SV: Como esse cenário impacta o contexto do varejo alimentar brasileiro?

AK: O varejo alimentar brasileiro, especialmente supermercados e pequenos mercados de bairro, tem enfrentado um duplo desafio: aumento dos custos logísticos e perda de poder de compra das famílias. Com a alta de preços dos alimentos básicos, consumidores migraram para marcas próprias, produtos mais baratos ou promoções.

A redução do consumo per capita de carne e laticínios nos últimos dois anos é reflexo direto desse movimento. Além disso, o setor tem buscado alternativas como programas de fidelização digital, parcerias com produtores locais, venda de cestas básicas padronizadas e maior presença no e-commerce alimentar. Essas estratégias visam mitigar a volatilidade do setor e garantir alguma previsibilidade ao consumidor.

SV: Na sua visão, como o mundo pode se preparar economicamente para enfrentar futuras crises alimentares decorrentes de conflitos geopolíticos?

AK: Preparar-se para futuras crises alimentares decorrentes de conflitos geopolíticos exige repensar o modelo global de produção e comércio de alimentos. Isso implica investir em sistemas agrícolas mais resilientes e sustentáveis, com menor dependência de insumos importados e maior diversificação de fornecedores e rotas logísticas. É fundamental fortalecer a produção local de biofertilizantes, promover a agricultura regenerativa e criar estoques reguladores estratégicos.

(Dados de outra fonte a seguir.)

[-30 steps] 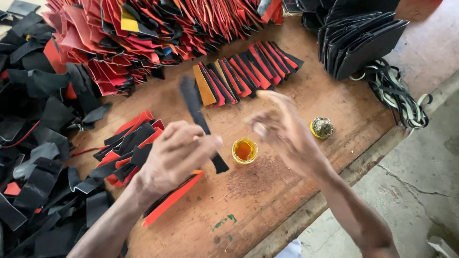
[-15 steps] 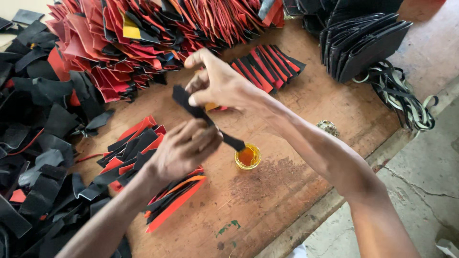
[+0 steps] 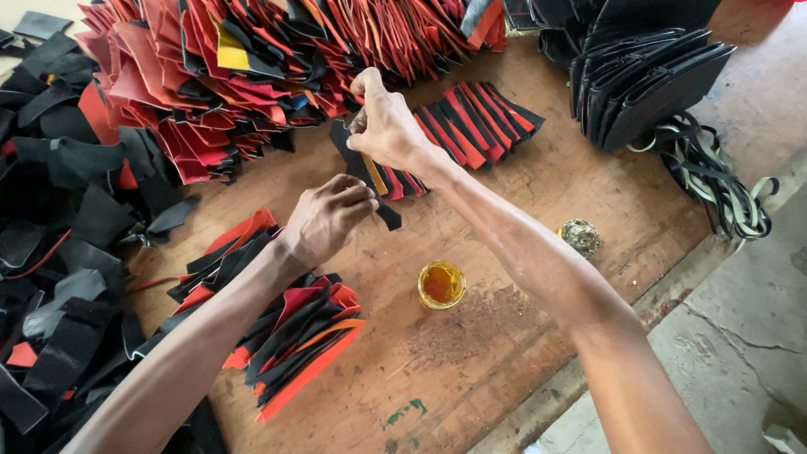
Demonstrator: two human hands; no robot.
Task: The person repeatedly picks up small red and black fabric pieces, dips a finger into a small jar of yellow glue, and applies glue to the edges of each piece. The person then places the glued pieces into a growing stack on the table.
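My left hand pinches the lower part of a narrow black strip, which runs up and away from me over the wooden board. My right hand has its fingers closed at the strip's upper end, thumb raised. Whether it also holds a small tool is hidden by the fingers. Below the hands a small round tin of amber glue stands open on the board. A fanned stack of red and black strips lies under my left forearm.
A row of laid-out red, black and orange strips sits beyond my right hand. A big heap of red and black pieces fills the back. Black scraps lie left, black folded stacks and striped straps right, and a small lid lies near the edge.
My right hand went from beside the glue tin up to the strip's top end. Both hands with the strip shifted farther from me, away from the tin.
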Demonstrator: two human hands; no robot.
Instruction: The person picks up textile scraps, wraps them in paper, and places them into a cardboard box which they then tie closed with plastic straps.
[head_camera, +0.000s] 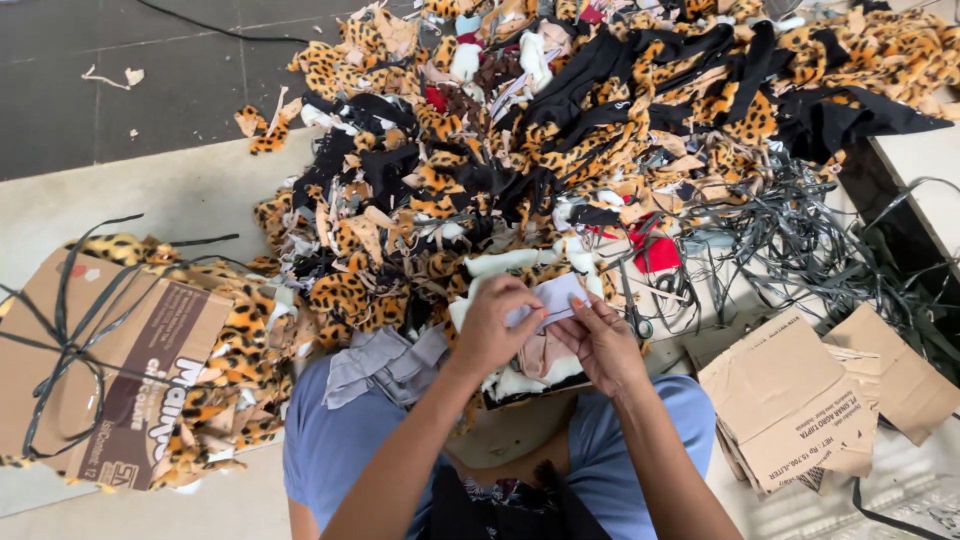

No plano internacional, a coordenação entre países, o compartilhamento de dados sobre riscos climáticos e geopolíticos e a implementação de mecanismos de solidariedade alimentar, como um fundo global de emergência agrícola, são caminhos viáveis. A segurança alimentar, cada vez mais, deixa de ser um problema apenas de pobreza: passa a ser uma questão geopolítica, climática e estratégica.